# Records to process
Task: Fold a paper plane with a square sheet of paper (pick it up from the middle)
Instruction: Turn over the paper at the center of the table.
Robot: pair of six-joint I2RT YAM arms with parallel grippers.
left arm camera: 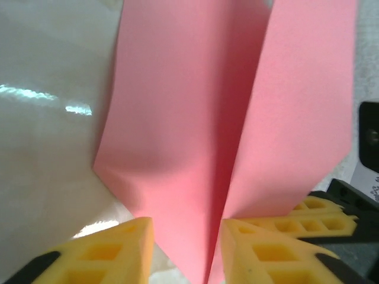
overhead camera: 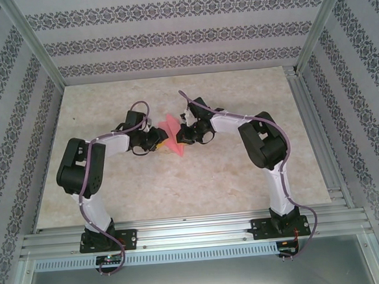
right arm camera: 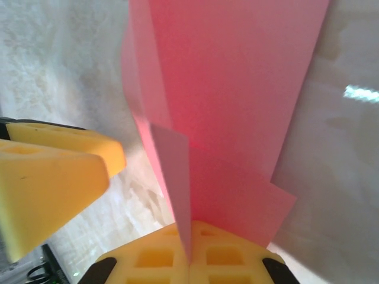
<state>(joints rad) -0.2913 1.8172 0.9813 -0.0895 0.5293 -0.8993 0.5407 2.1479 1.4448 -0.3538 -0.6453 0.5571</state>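
At the table's (overhead camera: 257,176) near edge the left arm (overhead camera: 87,172) and the right arm (overhead camera: 268,146) are rising from their bases and bending inward toward the table's middle. There the left gripper (left arm camera: 186,231) is straddling the paper plane (overhead camera: 170,129) with its yellow fingers (left arm camera: 112,254) parted, the lengthwise crease running down through the gap. The right gripper (right arm camera: 190,236), facing it across the table's middle, is pinching a flap of the pink paper between closed fingers. The plane is sitting at the table's middle; whether it is touching the surface I cannot tell. Beyond the table's far edge a patterned wall (overhead camera: 169,36) is standing.
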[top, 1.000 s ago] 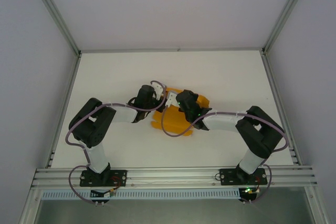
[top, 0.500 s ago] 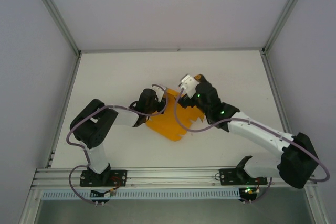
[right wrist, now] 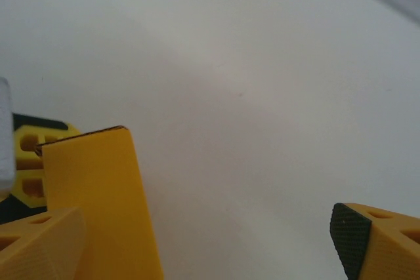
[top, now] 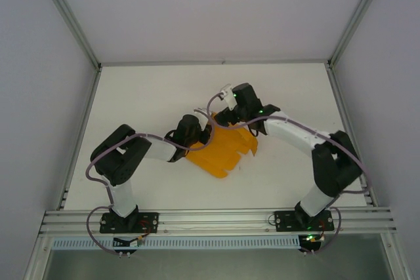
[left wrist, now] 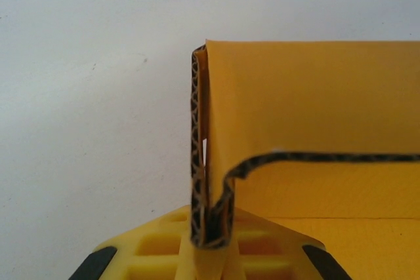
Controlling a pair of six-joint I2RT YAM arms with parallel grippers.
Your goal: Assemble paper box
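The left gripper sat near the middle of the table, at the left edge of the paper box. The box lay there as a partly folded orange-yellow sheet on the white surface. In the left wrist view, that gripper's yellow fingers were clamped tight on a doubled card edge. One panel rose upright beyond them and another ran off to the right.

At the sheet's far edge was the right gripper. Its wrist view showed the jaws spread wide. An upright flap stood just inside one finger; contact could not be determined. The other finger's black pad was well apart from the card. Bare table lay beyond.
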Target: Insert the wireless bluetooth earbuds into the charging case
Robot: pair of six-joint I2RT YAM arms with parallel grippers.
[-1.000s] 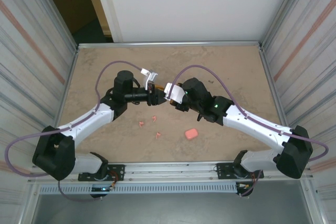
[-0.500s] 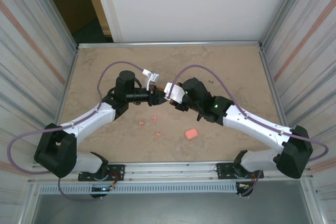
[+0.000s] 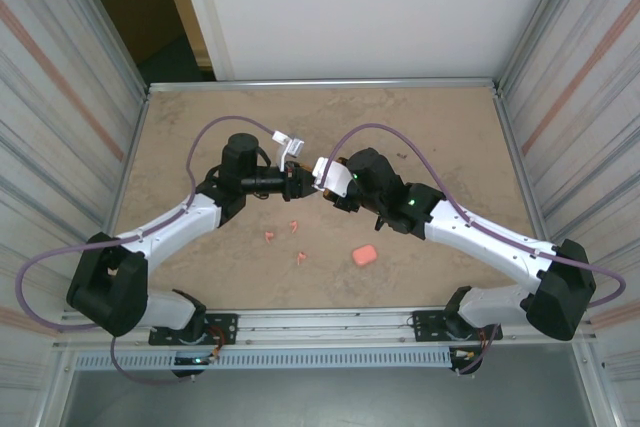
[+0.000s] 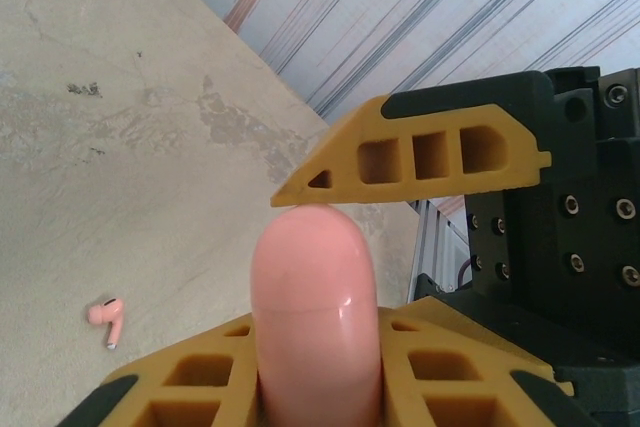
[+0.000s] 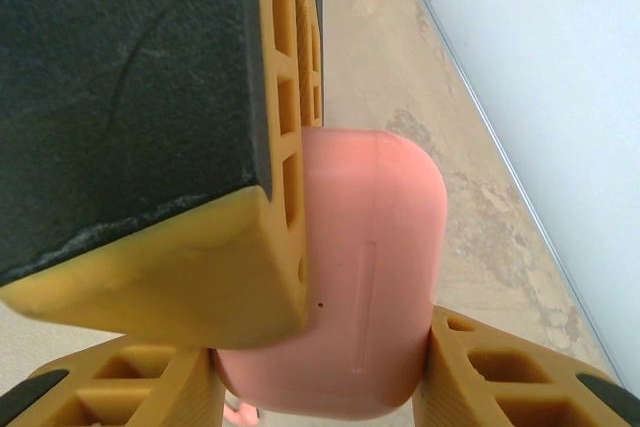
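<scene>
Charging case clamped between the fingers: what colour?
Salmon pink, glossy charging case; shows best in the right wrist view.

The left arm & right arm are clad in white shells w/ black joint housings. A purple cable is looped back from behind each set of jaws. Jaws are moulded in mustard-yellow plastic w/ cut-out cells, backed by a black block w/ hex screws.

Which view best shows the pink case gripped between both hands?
Right wrist: the pink case is close, broad face on, its rounded corners and a faint line clear. Left wrist shows its narrow rounded end and lid seam. In top external it is too small to make out.
</scene>
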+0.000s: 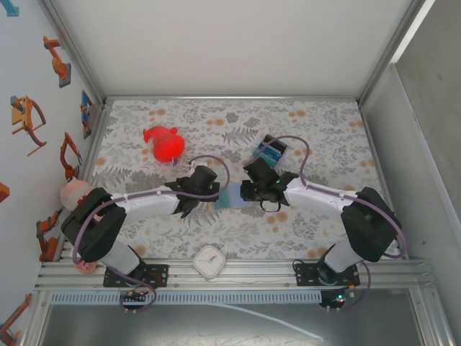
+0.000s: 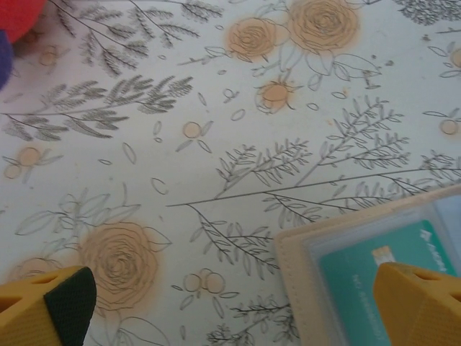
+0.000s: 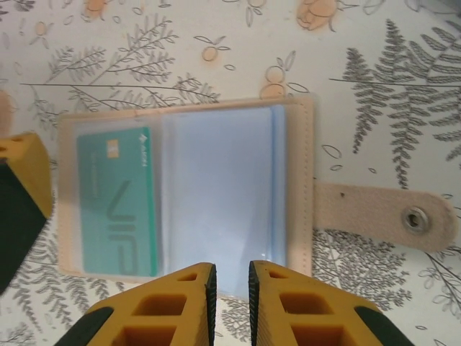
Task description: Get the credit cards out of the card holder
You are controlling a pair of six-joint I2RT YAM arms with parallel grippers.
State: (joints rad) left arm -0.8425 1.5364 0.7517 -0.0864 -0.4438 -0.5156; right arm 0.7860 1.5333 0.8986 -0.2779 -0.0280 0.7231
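Note:
The card holder (image 3: 187, 191) lies open and flat on the floral table, tan with pale blue lining, its snap tab (image 3: 382, 213) pointing right. A teal credit card (image 3: 115, 202) sits in its left pocket; the right pocket looks bare. My right gripper (image 3: 230, 270) hovers at the holder's near edge, its jaws almost shut with nothing seen between them. My left gripper (image 2: 234, 310) is open wide, one finger (image 2: 421, 303) over the teal card (image 2: 360, 263) and the other finger (image 2: 47, 303) over bare table. From above, the holder (image 1: 232, 196) lies between the left gripper (image 1: 205, 193) and the right gripper (image 1: 248, 191).
A black-edged blue-and-teal block (image 1: 271, 151) lies just behind the right gripper. A red toy (image 1: 164, 143) stands at the back left. A white clock (image 1: 209, 261) rests at the near edge, and a pink ball (image 1: 72, 191) sits by the left wall.

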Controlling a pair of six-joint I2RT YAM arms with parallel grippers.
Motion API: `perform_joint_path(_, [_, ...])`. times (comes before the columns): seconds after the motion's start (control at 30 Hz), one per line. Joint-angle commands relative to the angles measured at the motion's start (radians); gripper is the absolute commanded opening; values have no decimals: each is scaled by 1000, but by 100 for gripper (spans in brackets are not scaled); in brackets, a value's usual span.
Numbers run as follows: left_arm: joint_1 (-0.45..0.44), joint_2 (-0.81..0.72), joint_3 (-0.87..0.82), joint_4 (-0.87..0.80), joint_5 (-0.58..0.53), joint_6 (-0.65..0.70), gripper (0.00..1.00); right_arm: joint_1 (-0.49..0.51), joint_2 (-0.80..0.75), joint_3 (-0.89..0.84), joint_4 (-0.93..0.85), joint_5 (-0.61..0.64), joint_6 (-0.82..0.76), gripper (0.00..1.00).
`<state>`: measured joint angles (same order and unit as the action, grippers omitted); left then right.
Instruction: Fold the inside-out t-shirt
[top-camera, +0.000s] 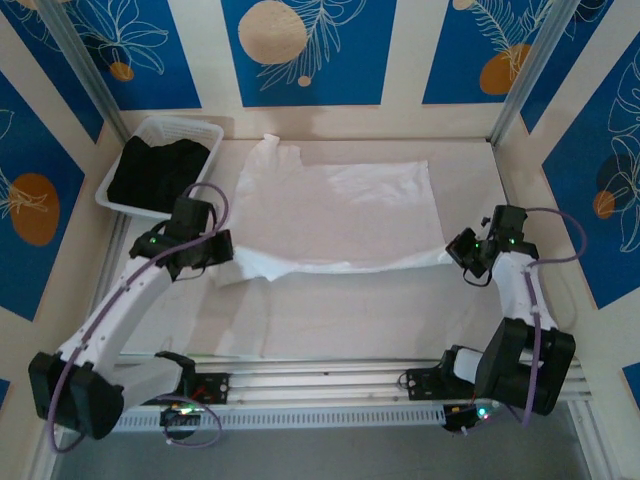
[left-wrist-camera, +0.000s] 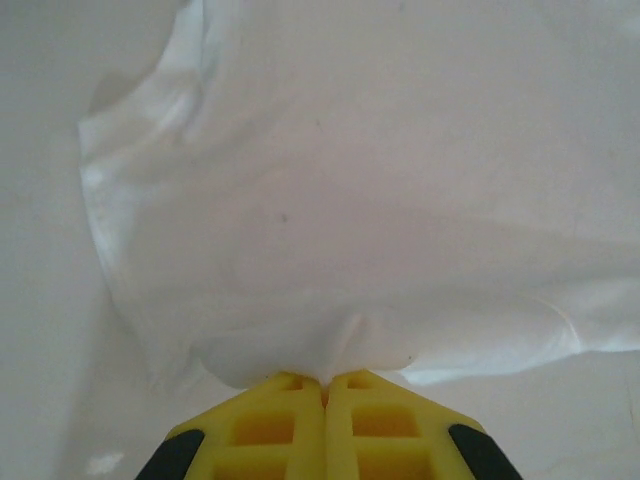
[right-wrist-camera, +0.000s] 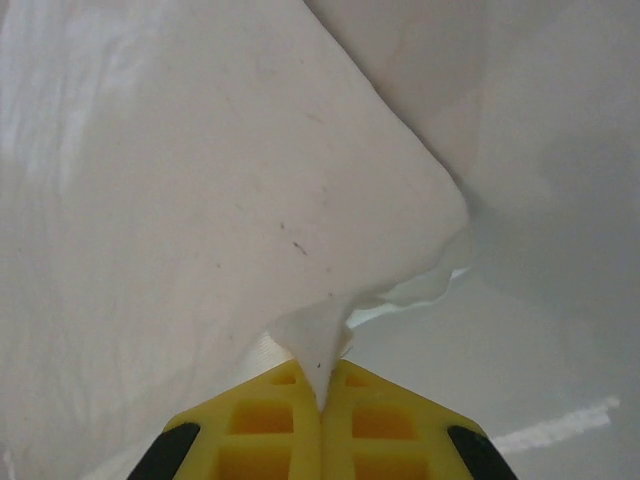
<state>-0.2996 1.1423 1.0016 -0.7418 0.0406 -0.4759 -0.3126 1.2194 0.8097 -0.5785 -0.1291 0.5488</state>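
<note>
T-shirt (top-camera: 340, 215) pinched at its near edge by left claw (left-wrist-camera: 325, 385) and right claw (right-wrist-camera: 322, 388); best raise both evenly, edge taut.

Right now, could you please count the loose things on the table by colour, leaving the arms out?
White: 2, the t-shirt and the basket
Black: 1, the garment in the basket
Total: 3
</note>
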Motion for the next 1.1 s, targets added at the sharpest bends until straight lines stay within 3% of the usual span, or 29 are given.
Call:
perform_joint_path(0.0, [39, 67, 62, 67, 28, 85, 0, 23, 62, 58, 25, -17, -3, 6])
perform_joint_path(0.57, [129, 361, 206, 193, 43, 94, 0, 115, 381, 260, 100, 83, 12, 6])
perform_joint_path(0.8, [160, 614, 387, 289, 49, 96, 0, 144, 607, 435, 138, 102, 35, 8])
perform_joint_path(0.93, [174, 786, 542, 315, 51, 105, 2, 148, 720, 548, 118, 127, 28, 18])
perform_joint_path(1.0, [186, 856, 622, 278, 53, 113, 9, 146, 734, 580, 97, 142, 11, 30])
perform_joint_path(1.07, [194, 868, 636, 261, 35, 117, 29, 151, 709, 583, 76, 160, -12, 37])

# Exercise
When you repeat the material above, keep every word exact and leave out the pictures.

# Your solution
Task: Fold a paper plane with a square sheet of paper (pick it up from the middle)
Instruction: Turn over the paper at the center of the table.
Robot: pair of six-joint I2RT YAM arms with parallel grippers.
left arm camera: 
overhead camera: 
right arm camera: 
<state>(joints rad) -0.2913 1.8172 0.9813 -0.0895 0.5293 -0.8993 0.5407 2.1479 1.4448 -0.3538 -0.6453 0.5571</state>
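At the table's (overhead camera: 257,176) near edge the left arm (overhead camera: 87,172) and the right arm (overhead camera: 268,146) are rising from their bases and bending inward toward the table's middle. There the left gripper (left arm camera: 186,231) is straddling the paper plane (overhead camera: 170,129) with its yellow fingers (left arm camera: 112,254) parted, the lengthwise crease running down through the gap. The right gripper (right arm camera: 190,236), facing it across the table's middle, is pinching a flap of the pink paper between closed fingers. The plane is sitting at the table's middle; whether it is touching the surface I cannot tell. Beyond the table's far edge a patterned wall (overhead camera: 169,36) is standing.
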[top, 1.000 s ago] 
[top, 0.500 s ago] 
[right wrist, now] 
[top, now] 
[left wrist, now] 
Controlling a pair of six-joint I2RT YAM arms with parallel grippers.
Your goal: Assemble paper box
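The left gripper sat near the middle of the table, at the left edge of the paper box. The box lay there as a partly folded orange-yellow sheet on the white surface. In the left wrist view, that gripper's yellow fingers were clamped tight on a doubled card edge. One panel rose upright beyond them and another ran off to the right.

At the sheet's far edge was the right gripper. Its wrist view showed the jaws spread wide. An upright flap stood just inside one finger; contact could not be determined. The other finger's black pad was well apart from the card. Bare table lay beyond.
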Target: Insert the wireless bluetooth earbuds into the charging case
Robot: pair of six-joint I2RT YAM arms with parallel grippers.
[-1.000s] 
[-0.500s] 
[+0.000s] 
[+0.000s] 
[+0.000s] 
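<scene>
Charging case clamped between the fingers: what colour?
Salmon pink, glossy charging case; shows best in the right wrist view.

The left arm & right arm are clad in white shells w/ black joint housings. A purple cable is looped back from behind each set of jaws. Jaws are moulded in mustard-yellow plastic w/ cut-out cells, backed by a black block w/ hex screws.

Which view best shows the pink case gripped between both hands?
Right wrist: the pink case is close, broad face on, its rounded corners and a faint line clear. Left wrist shows its narrow rounded end and lid seam. In top external it is too small to make out.
</scene>
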+0.000s: 
+0.000s: 
+0.000s: 
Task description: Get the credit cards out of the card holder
You are controlling a pair of six-joint I2RT YAM arms with parallel grippers.
State: (joints rad) left arm -0.8425 1.5364 0.7517 -0.0864 -0.4438 -0.5156; right arm 0.7860 1.5333 0.8986 -0.2779 -0.0280 0.7231
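Note:
The card holder (image 3: 187, 191) lies open and flat on the floral table, tan with pale blue lining, its snap tab (image 3: 382, 213) pointing right. A teal credit card (image 3: 115, 202) sits in its left pocket; the right pocket looks bare. My right gripper (image 3: 230, 270) hovers at the holder's near edge, its jaws almost shut with nothing seen between them. My left gripper (image 2: 234, 310) is open wide, one finger (image 2: 421, 303) over the teal card (image 2: 360, 263) and the other finger (image 2: 47, 303) over bare table. From above, the holder (image 1: 232, 196) lies between the left gripper (image 1: 205, 193) and the right gripper (image 1: 248, 191).
A black-edged blue-and-teal block (image 1: 271, 151) lies just behind the right gripper. A red toy (image 1: 164, 143) stands at the back left. A white clock (image 1: 209, 261) rests at the near edge, and a pink ball (image 1: 72, 191) sits by the left wall.
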
Controlling a pair of six-joint I2RT YAM arms with parallel grippers.
Motion API: `perform_joint_path(_, [_, ...])`. times (comes before the columns): seconds after the motion's start (control at 30 Hz), one per line. Joint-angle commands relative to the angles measured at the motion's start (radians); gripper is the absolute commanded opening; values have no decimals: each is scaled by 1000, but by 100 for gripper (spans in brackets are not scaled); in brackets, a value's usual span.
Numbers run as follows: left_arm: joint_1 (-0.45..0.44), joint_2 (-0.81..0.72), joint_3 (-0.87..0.82), joint_4 (-0.87..0.80), joint_5 (-0.58..0.53), joint_6 (-0.65..0.70), gripper (0.00..1.00); right_arm: joint_1 (-0.49..0.51), joint_2 (-0.80..0.75), joint_3 (-0.89..0.84), joint_4 (-0.93..0.85), joint_5 (-0.61..0.64), joint_6 (-0.82..0.76), gripper (0.00..1.00).
`<state>`: measured joint angles (same order and unit as the action, grippers omitted); left then right.
Instruction: Fold the inside-out t-shirt
[top-camera, +0.000s] 
[left-wrist-camera, +0.000s] 
[right-wrist-camera, +0.000s] 
<state>-0.2996 1.1423 1.0016 -0.7418 0.0406 -0.4759 -0.3126 1.2194 0.8097 -0.5785 -0.1291 0.5488</state>
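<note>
T-shirt (top-camera: 340, 215) pinched at its near edge by left claw (left-wrist-camera: 325, 385) and right claw (right-wrist-camera: 322, 388); best raise both evenly, edge taut.

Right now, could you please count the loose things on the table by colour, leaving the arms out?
White: 2, the t-shirt and the basket
Black: 1, the garment in the basket
Total: 3
</note>
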Motion for the next 1.1 s, targets added at the sharpest bends until straight lines stay within 3% of the usual span, or 29 are given.
Call:
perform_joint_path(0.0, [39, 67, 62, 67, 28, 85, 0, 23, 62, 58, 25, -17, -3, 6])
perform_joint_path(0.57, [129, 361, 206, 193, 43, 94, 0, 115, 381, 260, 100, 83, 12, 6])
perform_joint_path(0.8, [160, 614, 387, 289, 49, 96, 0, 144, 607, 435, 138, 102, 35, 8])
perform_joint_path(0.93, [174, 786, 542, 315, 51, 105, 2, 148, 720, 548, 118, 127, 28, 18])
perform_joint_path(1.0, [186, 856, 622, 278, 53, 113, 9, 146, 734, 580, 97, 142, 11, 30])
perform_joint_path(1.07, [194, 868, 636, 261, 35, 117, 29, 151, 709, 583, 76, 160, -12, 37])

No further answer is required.